My dearest community,
Mickey died three weeks and two days ago as I write. I am grateful beyond words—though I’ll try to come up with some here—for the profound support of our community and our tradition from the time Mickey first began to feel unwell until now, and beyond, I am sure.
Mickey’s illness had, if you like, three chapters. In the first he had abdominal pain, and a scan showed a mass. Because of his family history of pancreatic cancer, we knew the likely nature of the mass. But it hadn’t yet been named and, more importantly, though Mickey was uncomfortable, he wasn’t yet terribly ill. Things moved slowly: it was over a month before he had a biopsy and a definitive diagnosis. We both looked back at that month as a blessed time, when we knew that our time together was limited, and our hearts were full with love and sadness and wonder at what was to come. We had time, so much time, to talk with each other, about love, about death, about our family and friends, about our life together, about what was important to Mickey and to me. His three children and two of his grandchildren came for a three-day visit that filled our hearts with happiness. His son Noah came back on his own a few weeks later. There wasn’t a day when Mickey—walking around our house, sitting in the yard—didn’t say, “This is Paradise!” And nearly that often he said, “I have had a wonderful life!” He said he was ready to die if death was what was coming.

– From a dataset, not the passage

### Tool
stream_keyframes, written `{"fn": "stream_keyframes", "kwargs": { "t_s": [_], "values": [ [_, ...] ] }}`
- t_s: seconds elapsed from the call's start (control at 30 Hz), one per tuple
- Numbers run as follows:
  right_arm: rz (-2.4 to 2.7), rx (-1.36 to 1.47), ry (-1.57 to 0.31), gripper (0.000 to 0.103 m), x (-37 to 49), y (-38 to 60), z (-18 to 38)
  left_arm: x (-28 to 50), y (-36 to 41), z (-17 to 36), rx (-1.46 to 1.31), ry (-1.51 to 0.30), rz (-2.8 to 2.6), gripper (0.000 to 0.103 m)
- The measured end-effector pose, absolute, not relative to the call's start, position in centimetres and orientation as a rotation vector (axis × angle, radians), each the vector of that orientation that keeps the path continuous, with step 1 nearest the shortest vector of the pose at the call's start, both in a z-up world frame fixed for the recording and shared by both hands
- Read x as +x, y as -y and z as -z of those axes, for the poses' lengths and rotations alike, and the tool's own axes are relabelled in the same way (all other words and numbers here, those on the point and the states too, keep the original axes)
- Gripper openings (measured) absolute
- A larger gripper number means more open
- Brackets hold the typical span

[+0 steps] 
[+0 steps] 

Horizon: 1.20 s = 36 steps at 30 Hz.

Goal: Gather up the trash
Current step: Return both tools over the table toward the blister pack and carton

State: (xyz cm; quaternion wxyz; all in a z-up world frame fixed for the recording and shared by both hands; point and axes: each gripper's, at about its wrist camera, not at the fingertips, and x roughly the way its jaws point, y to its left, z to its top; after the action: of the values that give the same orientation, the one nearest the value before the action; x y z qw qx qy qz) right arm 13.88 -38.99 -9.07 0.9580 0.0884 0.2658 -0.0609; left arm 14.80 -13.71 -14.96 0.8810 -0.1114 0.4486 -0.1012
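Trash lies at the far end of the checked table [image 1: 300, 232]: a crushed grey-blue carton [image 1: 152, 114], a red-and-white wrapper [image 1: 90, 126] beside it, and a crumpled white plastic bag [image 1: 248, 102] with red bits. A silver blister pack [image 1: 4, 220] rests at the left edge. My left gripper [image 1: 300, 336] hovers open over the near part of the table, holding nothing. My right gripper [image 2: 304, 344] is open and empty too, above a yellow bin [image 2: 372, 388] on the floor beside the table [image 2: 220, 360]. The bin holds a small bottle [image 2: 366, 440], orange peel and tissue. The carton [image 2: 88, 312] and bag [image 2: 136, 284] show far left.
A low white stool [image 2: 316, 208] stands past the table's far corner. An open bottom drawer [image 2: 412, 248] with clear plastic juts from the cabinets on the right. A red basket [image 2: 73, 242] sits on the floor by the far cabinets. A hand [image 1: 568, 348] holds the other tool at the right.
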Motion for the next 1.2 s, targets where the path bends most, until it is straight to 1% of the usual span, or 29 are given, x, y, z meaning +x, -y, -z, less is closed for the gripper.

The biopsy plunged us into Chapter Two: The World of Big Medicine: formal diagnosis and treatment plan coming at us like a freight train. There was a period of time when it felt like we were on a conveyor belt feeding Mickey inexorably into many months of painful, debilitating treatment that had a very low likelihood of success. At other times it felt irresponsible to decline even a minute chance of extended life. I felt despair during that time, and I think Mickey did too.
Meanwhile, he got immensely sicker, and the pain and nausea became dreadful. Narcotic pain relief has its own challenges, but up the ladder of stronger and stronger medications he went, nothing quite alleviating his symptoms. Mickey listened and deliberated, but fundamentally he was clear: he was not interested in life-prolonging treatment. In fact, he wanted to pursue Aid in Dying, and we began the process which would enable him to procure medication to end his life.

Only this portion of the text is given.